Kentucky’s population is 84 percent White. Daniel Cameron is Black. Let’s add to that: Cameron is in a mixed-race marriage. That doesn’t fly in a rural state where MAGA racism, xenophobia and ignorance is a feature, not a bug. (Before we go on, I want to make this clear: I’m not criticizing Cameron’s marriage. I’m in a mixed-race marriage, as well. We’ll be celebrating our 38th anniversary next year. But I know that out in the sticks, that kind of union is slightly less hated than gay marriage.)

Andy beat Cameron by five percentage points in 2023. But Andy beat Bevin, a bottom feeder, by a minuscule 0.6 percentage point in 2019.

It’s certain Andy did an extraordinary job as governor in his first term. But let’s look at more numbers.

In 2024, Donald Trump beat Kamala Harris by more than 30 percentage points. An overwhelming number of Kentucky voters were fully convinced a corrupt, rapist, pedophile felon was a better choice than a person who put corrupt, rapist, pedophile felons in jail. This was even though everyone who voted in 2024 was alive during the Orange Menace’s first term, which was filled with corruption and grift, which saw the economy sink into the toilet, which was highlighted by not one, but two impeachments, and which left this result from the Covid-19 plague:

Trump’s policies or lack thereof contributed to the deaths of around 461,000 Americans in 2018. In 2019, about 22,000 deaths resulted from Trump’s dismantling of environmental protection measures alone, based on the Commission’s analyses. And of course, there was 2020, when the Covid-19 coronavirus pandemic hit. Many have written about the Trump administration’s failure to mount a scientifically appropriate response to the pandemic. The Commission determined that 40% of Covid-19-related deaths in the U.S. could have been prevented had the U.S. only had the same Covid-19 death rates as those of other Group of Seven (G7) nations, namely Canada, France, Germany, Italy, Japan, and the United Kingdom.

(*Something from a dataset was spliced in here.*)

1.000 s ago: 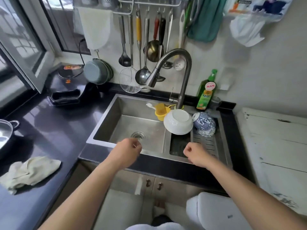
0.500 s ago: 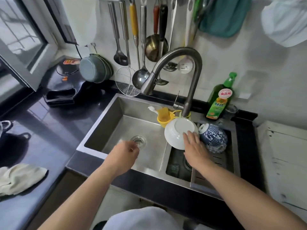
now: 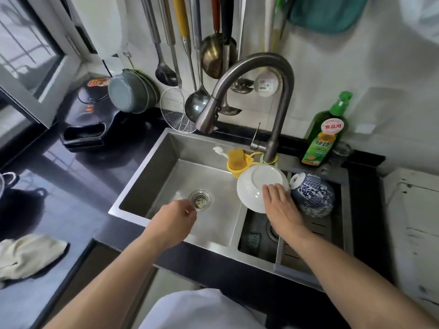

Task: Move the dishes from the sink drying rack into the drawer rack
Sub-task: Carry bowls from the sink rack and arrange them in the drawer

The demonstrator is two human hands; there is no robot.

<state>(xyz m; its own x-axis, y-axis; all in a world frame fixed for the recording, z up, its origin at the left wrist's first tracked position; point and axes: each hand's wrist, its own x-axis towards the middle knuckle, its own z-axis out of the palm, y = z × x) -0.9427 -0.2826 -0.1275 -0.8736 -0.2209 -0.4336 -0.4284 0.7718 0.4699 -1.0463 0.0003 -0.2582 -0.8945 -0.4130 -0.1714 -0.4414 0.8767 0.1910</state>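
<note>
A person leans over a steel kitchen sink [image 3: 152, 167], both bare arms reaching in. The right hand [image 3: 282, 210] lies flat on an upturned white bowl [image 3: 256, 184], its fingers [image 3: 273, 189] straight and close together, their tips pressing the bowl's underside near the foot ring; nothing is curled round the rim. The bowl tilts on the drying rack [image 3: 316, 227] at the sink's right end, its near edge just under the palm. Touching the bowl, just beyond the little finger, a blue-and-white patterned bowl [image 3: 313, 194] lies on its side on the same rack.

The left hand [image 3: 174, 219] hovers over the main basin with its fingers loosely curled — holding nothing that can be made out. Just past its knuckles sits the drain strainer [image 3: 200, 200].

Beyond the right fingertips a yellow cup [image 3: 235, 161] hangs at the foot of the arched tap [image 3: 273, 96], and further right of them stands a green detergent bottle [image 3: 325, 136]. Ladles and a wire skimmer [image 3: 177, 112] hang on the wall — well beyond both hands. A pale cloth [image 3: 26, 255] lies on the dark counter, far left of the left hand.
</note>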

If Andy had been running against a White Republican, I have no doubt his margin of victory wouldn’t have been five points. I think he would have won by a Bevin margin, and it could even have been a coin toss.

So, if anything, Andy’s recipe for helping Democrats win in deep-red states should be “get the GOP to put an asshole, or even better, a minority that MAGAts will hate, on their ballots.” 

I don’t like writing that, but I deal with reality.